--- START ---

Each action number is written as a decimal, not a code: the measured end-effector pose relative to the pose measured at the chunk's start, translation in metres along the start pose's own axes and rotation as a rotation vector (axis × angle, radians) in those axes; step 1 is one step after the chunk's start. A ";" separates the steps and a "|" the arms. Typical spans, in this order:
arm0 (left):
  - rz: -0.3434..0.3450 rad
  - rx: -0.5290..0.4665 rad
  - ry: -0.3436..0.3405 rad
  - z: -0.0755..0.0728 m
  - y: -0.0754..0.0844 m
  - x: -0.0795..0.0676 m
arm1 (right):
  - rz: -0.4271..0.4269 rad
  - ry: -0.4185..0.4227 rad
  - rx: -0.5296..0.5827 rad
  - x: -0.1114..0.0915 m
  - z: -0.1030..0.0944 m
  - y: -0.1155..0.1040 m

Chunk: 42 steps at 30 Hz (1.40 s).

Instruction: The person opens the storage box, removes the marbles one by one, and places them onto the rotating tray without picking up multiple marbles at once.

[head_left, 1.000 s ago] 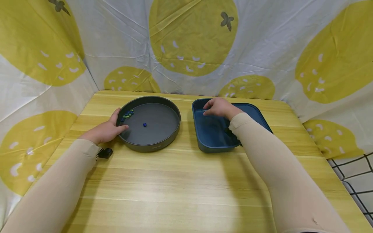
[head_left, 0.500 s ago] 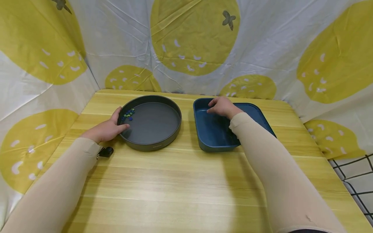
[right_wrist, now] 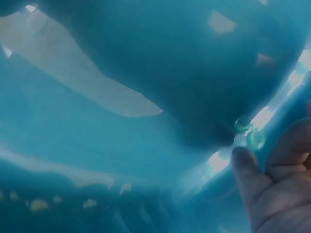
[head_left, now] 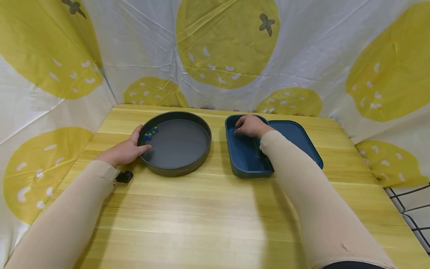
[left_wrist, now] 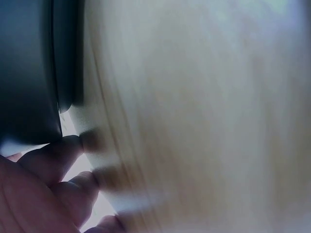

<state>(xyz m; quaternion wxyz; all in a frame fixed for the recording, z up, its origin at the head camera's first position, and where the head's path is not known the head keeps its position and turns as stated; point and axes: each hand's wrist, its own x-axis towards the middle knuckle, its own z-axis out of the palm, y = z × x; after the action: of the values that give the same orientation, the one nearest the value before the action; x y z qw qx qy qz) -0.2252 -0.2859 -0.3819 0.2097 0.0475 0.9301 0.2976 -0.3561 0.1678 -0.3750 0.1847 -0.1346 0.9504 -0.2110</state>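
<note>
In the head view my left hand [head_left: 125,151] grips the left rim of a dark grey round pan [head_left: 195,164], thumb inside and fingers outside. Blue and green glass marbles [head_left: 150,133] cluster against the pan's left wall. My right hand [head_left: 252,127] reaches into a deep blue rectangular container [head_left: 235,158]. The right wrist view shows a greenish glass marble [right_wrist: 255,139] at the base of the container's wall, right at my thumb and finger, which stand apart. The left wrist view has my left fingers [left_wrist: 77,189] beside the pan's outer wall.
A flat blue lid [head_left: 297,138] lies right of the container, partly behind my right forearm. Pan and container stand apart on the wooden table [head_left: 201,216]. A fruit-print curtain [head_left: 302,56] encloses the back and sides. A black wire grid [head_left: 411,209] shows at the right edge.
A blue marble has rolled left across the pan and joined the cluster by its wall. My right fingers have drawn closer together inside the container. My left hand keeps its hold.
</note>
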 end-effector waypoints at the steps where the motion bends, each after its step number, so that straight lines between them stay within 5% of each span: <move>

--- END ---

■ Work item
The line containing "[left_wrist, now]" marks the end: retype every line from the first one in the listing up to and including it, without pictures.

■ Exercise output
Each action number is written as a decimal, not a code: the measured end-effector pose relative to the pose measured at the chunk's start, translation in metres along the start pose's own axes and rotation as a rotation vector (axis × angle, radians) in those axes; step 1 is one step after the chunk's start. A ";" separates the steps and a "|" the arms. Typical spans, in this order:
arm0 (left):
  - rz: -0.3434..0.3450 rad
  - rx: -0.5290..0.4665 rad
  - ry: -0.3436..0.3405 rad
  - z: -0.0755..0.0728 m
  - y: -0.0754..0.0844 m
  - x: -0.0795..0.0676 m
arm1 (right):
  - rz: -0.4271..0.4269 rad
  - ry: -0.4185..0.4227 rad
  - rx: -0.5296..0.5827 rad
  - x: -0.1114..0.0915 m
  - z: -0.1030..0.0944 m
  - y: -0.1155..0.1040 m

Chunk: 42 steps at 30 Hz (1.40 s).

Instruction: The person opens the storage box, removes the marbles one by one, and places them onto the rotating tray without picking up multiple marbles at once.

[head_left, 1.000 s ago] 
[head_left, 0.500 s ago] 
[right_wrist, now] 
[head_left, now] 
[left_wrist, now] 

This concludes the output for the exercise.